Die Geschichte Zürichs kurz zusammengefasst

Das Gebiet von Zürich wurde schon früh als Siedlung genutzt, bereits viertausend Jahre vor Christus kamen erste Menschen hierher, um ihre Pfahlbauten am Zürichsee zu errichten, und als Fischer, Jäger und Sammler zu leben.

Über die weitere Geschichte der ersten Siedlung ist nicht viel bekannt, nur dass die Menschen später begannen neben dem Jagen und Sammeln auch Ackerbau zu betreiben. Definitiv steht nur fest, dass sich später die Kelten hier niederließen.

Aus dem keltischen stammt auch der Name Zürichs ab, „Turus“ wurde mit Ankunft der Römer in „Turicum“ abgewandelt und entwickelte sich schließlich zu Zürich. Als die Römer ungefähr 15 v.Chr. in Zürich eintrafen, lag die kleine keltische Siedlung für sie an einem strategisch günstigen Punkt, der über den See mit ihrem Reich verbunden war, und als Zollstation genutzt werden konnte.

Damals reichte der Zürichsee noch weiter ins Land hinein, und so entstanden die Garnison und die Zollstation dort, wo heute der Lindenhof liegt. Zudem wurden zu dieser Zeit einige Häuser, ein hölzerner Steg und ein Marktplatz errichtet, die in Nutzung waren, bis die Römer um das Jahr 400 abzogen.


 



Ein interessanter Vorfall während dieser Regierungszeit der Römer ist im Wappen von Zürich festgehalten worden, das drei Heilige zeigt, die ihre abgeschlagenen Köpfe unterm Arm tragen. Die Stadtpatronen Felix, Regula und Exuperantius wurden im vierten Jahrhundert vom Stadthalter Zürichs zum Tode verurteilt, da sie bekennende Anhänger des Christentums waren. Nach ihrer Enthauptung sollen die Märtyrer aufgestanden sein, ihre Köpfe genommen haben und damit Flussabwärts ans Festland gegangen sein, wo sie sie niederlegten.

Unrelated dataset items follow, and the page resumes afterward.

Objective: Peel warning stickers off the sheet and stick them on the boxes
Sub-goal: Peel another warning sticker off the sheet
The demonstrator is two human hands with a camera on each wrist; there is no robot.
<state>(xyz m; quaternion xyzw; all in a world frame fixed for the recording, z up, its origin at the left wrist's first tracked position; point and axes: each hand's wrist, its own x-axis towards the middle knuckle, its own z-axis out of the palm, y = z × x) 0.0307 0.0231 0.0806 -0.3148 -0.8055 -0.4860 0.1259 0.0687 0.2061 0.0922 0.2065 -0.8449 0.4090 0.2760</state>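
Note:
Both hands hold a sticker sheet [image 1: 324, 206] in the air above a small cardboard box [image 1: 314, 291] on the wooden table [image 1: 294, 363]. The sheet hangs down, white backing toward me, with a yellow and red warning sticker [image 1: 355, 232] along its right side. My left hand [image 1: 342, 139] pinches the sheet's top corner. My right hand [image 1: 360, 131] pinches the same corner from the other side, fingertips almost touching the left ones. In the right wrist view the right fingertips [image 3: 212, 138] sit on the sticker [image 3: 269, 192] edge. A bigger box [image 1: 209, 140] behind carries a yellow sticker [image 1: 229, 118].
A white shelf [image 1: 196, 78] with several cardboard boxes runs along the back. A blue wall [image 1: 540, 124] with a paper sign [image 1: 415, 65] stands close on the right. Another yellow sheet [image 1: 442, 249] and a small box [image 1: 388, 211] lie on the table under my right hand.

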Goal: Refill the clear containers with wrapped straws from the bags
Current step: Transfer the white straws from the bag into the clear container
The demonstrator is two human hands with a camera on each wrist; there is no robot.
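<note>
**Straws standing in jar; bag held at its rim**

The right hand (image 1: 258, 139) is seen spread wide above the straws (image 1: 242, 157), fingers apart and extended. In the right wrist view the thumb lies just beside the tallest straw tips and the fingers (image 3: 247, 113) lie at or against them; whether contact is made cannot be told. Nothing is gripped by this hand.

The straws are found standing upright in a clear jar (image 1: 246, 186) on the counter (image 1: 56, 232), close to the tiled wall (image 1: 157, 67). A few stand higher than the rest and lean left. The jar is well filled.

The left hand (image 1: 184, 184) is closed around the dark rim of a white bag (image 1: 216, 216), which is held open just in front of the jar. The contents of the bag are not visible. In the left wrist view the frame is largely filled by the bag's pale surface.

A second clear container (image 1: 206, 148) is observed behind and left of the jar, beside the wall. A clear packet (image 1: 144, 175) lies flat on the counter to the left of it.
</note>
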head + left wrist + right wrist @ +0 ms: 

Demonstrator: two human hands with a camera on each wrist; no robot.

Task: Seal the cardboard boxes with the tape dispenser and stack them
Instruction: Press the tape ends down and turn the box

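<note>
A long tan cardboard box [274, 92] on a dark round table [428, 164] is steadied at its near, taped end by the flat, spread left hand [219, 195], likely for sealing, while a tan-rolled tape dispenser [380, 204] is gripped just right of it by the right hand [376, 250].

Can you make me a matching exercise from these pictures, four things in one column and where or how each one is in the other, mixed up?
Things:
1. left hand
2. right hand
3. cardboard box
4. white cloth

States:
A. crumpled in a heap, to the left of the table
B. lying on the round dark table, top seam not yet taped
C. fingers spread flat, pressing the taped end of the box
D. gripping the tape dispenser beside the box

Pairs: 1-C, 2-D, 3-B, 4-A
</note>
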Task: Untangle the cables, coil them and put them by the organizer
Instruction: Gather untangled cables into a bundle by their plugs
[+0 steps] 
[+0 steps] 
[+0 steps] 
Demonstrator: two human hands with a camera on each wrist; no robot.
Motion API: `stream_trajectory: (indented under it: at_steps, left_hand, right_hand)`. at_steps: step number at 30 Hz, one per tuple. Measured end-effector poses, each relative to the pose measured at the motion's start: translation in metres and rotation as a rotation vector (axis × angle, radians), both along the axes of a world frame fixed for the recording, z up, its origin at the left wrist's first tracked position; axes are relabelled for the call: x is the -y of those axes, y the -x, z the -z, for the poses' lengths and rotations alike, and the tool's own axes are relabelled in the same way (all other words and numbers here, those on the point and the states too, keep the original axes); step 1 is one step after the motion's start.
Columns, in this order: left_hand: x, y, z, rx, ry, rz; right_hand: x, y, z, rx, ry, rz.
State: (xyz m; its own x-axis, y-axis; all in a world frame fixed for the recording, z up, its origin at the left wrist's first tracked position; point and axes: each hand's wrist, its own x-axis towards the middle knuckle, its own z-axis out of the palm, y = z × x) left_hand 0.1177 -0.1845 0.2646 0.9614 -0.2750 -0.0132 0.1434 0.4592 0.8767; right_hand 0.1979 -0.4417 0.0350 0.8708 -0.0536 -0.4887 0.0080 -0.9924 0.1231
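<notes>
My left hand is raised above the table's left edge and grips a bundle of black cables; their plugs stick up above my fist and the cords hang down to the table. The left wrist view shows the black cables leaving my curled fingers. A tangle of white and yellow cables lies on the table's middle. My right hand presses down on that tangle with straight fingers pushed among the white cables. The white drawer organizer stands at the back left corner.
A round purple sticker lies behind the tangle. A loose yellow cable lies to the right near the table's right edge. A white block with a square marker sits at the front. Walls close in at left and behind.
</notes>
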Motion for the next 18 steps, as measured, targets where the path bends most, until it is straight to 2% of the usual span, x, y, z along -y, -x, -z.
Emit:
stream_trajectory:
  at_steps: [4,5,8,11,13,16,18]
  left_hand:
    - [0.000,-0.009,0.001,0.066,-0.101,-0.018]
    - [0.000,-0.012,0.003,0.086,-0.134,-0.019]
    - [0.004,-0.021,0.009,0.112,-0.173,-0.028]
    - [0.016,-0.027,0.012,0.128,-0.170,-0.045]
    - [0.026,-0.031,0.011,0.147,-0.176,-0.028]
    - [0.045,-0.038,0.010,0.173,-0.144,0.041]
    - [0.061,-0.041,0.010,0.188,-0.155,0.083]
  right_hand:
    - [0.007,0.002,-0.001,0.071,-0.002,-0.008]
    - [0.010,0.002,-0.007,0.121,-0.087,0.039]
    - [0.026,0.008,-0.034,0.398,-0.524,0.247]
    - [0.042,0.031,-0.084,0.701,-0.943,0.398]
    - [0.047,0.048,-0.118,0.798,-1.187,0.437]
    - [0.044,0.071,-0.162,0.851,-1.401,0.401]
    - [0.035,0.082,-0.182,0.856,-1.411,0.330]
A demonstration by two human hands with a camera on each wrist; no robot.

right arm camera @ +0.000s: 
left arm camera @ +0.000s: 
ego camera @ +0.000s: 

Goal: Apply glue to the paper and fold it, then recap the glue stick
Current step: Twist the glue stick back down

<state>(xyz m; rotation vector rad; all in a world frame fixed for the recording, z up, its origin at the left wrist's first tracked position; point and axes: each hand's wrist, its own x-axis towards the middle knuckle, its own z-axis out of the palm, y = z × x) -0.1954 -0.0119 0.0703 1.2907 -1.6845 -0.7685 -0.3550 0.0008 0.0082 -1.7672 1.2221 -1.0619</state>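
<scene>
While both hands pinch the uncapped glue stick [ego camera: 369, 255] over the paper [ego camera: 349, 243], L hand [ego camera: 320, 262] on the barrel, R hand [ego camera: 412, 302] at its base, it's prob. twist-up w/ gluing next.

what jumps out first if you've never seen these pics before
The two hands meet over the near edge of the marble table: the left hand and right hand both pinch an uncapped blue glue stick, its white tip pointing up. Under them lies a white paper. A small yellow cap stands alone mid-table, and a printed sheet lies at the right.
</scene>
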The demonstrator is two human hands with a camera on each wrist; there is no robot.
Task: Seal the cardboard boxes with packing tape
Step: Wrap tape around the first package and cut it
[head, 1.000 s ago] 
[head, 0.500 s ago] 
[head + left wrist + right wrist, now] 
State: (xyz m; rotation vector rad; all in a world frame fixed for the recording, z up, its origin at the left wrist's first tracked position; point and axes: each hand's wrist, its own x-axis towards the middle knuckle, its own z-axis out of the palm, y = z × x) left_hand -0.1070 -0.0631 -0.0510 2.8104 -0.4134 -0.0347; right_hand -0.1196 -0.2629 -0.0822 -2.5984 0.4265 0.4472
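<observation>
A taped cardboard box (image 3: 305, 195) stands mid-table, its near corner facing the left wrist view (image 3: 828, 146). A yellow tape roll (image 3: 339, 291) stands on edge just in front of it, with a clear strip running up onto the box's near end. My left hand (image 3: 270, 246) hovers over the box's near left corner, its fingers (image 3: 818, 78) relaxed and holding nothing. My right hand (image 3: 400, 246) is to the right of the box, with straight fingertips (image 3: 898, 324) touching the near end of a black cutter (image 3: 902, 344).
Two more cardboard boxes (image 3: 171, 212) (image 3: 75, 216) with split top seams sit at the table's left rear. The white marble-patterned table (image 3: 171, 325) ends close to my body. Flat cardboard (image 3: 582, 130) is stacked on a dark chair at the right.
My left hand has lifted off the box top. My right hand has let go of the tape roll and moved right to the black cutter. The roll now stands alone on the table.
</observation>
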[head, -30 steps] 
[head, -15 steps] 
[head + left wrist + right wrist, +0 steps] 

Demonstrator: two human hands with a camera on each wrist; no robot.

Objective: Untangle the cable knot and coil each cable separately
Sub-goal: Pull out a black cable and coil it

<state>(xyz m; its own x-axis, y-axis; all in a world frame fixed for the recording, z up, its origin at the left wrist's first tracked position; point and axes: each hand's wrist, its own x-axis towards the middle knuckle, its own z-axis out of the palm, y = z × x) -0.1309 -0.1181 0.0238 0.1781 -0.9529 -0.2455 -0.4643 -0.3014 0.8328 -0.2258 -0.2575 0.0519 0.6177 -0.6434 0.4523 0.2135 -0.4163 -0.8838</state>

An der Stelle, an der die drei enthauptet wurden, steht heute die Wasserkirche, dort wo sie ihre Köpfe niedergelegt haben sollen, wurde das Großmünster errichtet.

Nach dem Abzug der Römer ließen sich die Alemannen in diesem Gebiet nieder, und die nächsten paar hundert Jahre liegen im Dunkel der Geschichte. Erst mit dem Aufstieg Karls des Großen kehrt Turicum zurück auf die Bildfläche, nachdem dieser die Wasserkirche und das Chorherrenstift am Großmünster persönlich gestiftet haben soll. Diese Tatsache ist unter Historikern jedoch umstritten.